**WORK TO BE COMPLETED**
Using the data below, return the stretch from the line that contains "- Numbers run" through the line that contains "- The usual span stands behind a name", both included, exactly as it stands and nothing beyond it.

**GIVEN MATERIAL**
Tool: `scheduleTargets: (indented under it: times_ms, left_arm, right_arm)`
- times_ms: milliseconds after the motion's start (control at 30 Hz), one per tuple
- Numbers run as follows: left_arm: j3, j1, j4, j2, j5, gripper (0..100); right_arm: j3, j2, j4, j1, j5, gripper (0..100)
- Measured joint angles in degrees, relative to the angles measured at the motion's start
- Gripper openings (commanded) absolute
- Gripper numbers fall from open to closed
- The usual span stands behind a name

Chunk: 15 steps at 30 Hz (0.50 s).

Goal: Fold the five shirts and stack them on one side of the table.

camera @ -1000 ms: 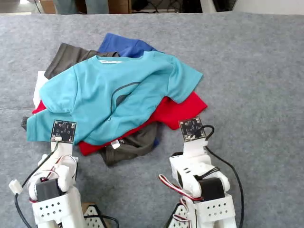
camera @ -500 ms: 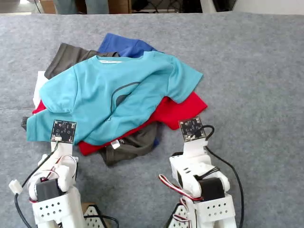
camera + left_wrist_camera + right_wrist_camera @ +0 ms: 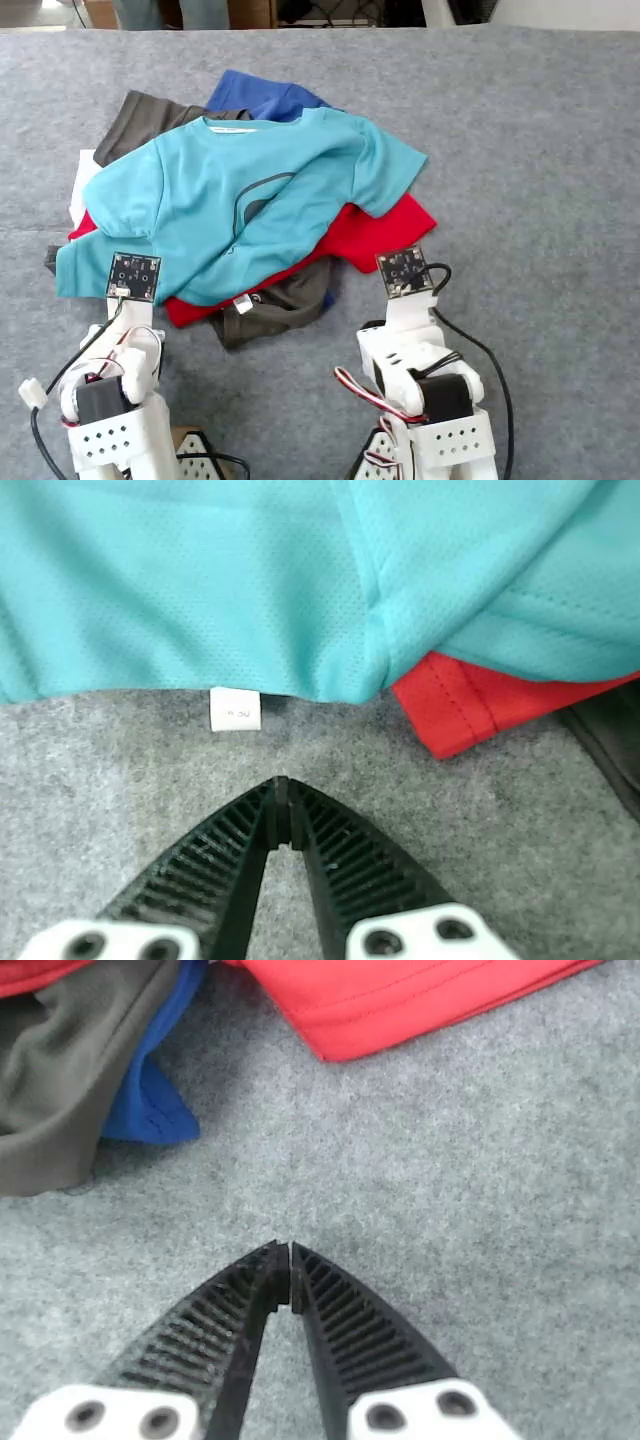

**EXERCISE RESPONSE**
- Numbers run as follows: left_arm: j3, j1, j4, j2, j5, gripper (0..100); right_arm: j3, j2, j4, j1, j5, gripper (0..100)
- Measured joint angles in degrees, relative to the angles measured at the motion's start
- Gripper openings (commanded) absolute
- Gripper numbers fall from open to closed
- The usual span stands behind a name

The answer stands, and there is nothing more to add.